Le Français est humaniste, le Français est philanthrope. Bien sûr il est inquiet pour son pouvoir d’achat, mais le sujet de préoccupation numéro 1 en ce moment, c’est… la situation en Syrie.

N’est-ce pas rassurant ?

C’est le résultat d’une enquête qui pose cette question : quel est le principal sujet de conversation des Français en ce moment ?

Réponse :

« L’intervention de Hollande, des trucs comme ça, quoi »… Merci à Jean-Marie, vendeur de fruits et légumes sur un marché de Bordeaux. Grâce à votre brillante intervention, Jean-Marie, et bien Jean-Pierre Pernaut est en mesure d’affirmer que la Syrie est le sujet de préoccupation numéro 1 des Français. Et dieu sait si les inquiétudes ne manquent pas, comme le rappelle Monique, entre l’emballage de deux boudins et trois salsifis…

Mélanger la Syrie et le boudin qu’on ne pourra pas s’acheter parce que le porte-monnaie est vide, c’est là tout le génie du 13 heures de JPP. La juxtaposition des analyses sur le marché dégage un message : « Oui, nous sommes principalement inquiets de la situation en Syrie, parce que si Hollande engage la France, ça va nous coûter un bras c’t’histoire, et c’est pas comme ça que je vais pouvoir changer d’écran plat cette année. » Et je ne vous parle même pas de ma retraite !

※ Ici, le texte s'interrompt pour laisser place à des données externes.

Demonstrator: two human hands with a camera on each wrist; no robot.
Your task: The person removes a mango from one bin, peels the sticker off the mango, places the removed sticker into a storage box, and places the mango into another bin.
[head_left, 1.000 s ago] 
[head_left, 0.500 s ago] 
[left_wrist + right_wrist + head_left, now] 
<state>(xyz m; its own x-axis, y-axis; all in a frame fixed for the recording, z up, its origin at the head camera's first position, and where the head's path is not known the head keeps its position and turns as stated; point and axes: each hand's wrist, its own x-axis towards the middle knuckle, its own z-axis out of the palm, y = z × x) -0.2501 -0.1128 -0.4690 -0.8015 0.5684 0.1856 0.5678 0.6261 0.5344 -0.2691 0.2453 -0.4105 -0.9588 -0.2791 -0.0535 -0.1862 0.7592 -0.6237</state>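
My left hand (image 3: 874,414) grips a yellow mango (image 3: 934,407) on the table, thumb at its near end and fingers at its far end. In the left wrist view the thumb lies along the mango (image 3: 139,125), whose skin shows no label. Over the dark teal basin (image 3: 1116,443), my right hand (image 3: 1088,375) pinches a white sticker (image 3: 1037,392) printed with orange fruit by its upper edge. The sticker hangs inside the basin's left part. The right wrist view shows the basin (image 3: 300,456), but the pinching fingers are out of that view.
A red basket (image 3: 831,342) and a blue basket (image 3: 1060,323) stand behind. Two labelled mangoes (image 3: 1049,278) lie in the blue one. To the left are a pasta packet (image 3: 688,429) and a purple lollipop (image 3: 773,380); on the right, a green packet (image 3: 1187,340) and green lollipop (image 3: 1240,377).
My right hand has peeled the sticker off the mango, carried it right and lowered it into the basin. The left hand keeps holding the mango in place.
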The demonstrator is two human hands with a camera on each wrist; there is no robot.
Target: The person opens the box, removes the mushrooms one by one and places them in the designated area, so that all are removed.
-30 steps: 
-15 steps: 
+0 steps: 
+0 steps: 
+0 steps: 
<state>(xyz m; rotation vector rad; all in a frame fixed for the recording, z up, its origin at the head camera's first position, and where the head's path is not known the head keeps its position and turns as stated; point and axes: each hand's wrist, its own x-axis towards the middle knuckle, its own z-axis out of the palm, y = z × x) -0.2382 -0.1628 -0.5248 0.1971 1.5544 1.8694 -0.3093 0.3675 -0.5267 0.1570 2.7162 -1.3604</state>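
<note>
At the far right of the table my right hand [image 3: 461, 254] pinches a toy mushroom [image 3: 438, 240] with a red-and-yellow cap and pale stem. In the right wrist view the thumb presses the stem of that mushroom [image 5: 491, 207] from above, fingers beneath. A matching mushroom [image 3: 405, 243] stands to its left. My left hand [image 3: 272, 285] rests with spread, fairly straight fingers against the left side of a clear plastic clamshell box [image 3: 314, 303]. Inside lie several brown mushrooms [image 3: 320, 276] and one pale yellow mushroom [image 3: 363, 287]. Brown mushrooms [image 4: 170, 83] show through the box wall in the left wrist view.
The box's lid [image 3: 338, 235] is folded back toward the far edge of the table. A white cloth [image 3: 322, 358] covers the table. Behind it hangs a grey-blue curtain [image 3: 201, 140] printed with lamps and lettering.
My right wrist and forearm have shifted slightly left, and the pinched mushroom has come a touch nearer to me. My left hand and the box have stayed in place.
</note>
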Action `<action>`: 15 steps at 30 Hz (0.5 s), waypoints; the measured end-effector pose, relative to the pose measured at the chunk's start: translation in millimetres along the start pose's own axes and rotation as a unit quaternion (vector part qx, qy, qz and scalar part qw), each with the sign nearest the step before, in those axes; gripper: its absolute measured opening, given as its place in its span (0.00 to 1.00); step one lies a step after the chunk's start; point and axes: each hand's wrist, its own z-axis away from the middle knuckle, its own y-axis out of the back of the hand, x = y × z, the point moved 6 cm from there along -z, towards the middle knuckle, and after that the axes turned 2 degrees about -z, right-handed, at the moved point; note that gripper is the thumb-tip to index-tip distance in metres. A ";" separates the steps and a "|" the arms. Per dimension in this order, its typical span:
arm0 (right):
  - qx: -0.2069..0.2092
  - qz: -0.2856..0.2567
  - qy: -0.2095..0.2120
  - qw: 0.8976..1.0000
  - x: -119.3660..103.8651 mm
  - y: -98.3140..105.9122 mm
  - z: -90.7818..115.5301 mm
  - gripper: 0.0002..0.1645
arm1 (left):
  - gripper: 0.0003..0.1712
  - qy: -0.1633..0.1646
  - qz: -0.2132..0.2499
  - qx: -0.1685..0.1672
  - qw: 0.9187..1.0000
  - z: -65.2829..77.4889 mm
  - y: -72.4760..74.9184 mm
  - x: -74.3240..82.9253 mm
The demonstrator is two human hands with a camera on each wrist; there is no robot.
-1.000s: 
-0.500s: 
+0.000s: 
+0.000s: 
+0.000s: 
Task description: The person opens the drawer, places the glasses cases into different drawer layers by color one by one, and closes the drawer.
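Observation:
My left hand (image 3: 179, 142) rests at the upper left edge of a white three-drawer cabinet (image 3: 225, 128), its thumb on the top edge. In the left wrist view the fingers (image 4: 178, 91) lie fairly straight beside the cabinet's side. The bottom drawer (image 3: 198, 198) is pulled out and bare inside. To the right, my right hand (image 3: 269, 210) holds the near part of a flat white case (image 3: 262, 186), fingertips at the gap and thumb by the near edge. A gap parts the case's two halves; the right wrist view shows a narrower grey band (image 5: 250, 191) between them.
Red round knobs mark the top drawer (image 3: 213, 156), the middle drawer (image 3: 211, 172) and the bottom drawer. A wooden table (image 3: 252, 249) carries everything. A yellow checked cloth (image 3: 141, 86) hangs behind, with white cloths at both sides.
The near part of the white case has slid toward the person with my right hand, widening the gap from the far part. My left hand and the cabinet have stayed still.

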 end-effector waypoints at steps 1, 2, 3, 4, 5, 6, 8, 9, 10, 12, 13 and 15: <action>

Le coup du porte-monnaie, Jean-Pierre a hésité à le laisser dans le reportage… très anxiogène comme sujet. Il faut rééquilibrer derrière, rassurer le téléspectateur. Et ça, c’est ce que JPP sait faire de mieux. Démonstration.

Non, je me moque pas. Je suis curieuse du sujet, parce qu’aujourd’hui on utilise encore la craie dans la plupart des écoles, et je ne savais pas qu’avant, elle avait une odeur. Et ce n’est pas parce que j’ai ajouté une petite musique de saucisses sous vide que je me moque.

C’est comme ça qu’on indique au téléspectateur qu’on va effectuer un retour dans le nid douillet et ouaté du passé… Exemple :

Voilà… la plume d’oie a disparu au XIXème siècle, mais on va en faire un sujet de 2 minutes 30 en hommage au génocide des oies, planifié au seul profit de la fabrication des porte-plumes.

Ah mais non, le massacre des oies… anxiogène tout ça, allez, vite, on enchaîne ! Vas-y, JPP, envoie-nous du rêve...

Ah les belles cartes, celles où ce territoire juste au-dessus du Sahel s’appelait encore l’Algérie française. Ces belles cartes où le Burkina Faso s’appelait encore la Haute-Volta.

Je vous épargne le sujet de 2 minutes sur le buvard, sans compter celui de tout à l’heure, où JPP devrait se répandre sur la blouse. Elle devrait avoir une jolie doublure en Vichy.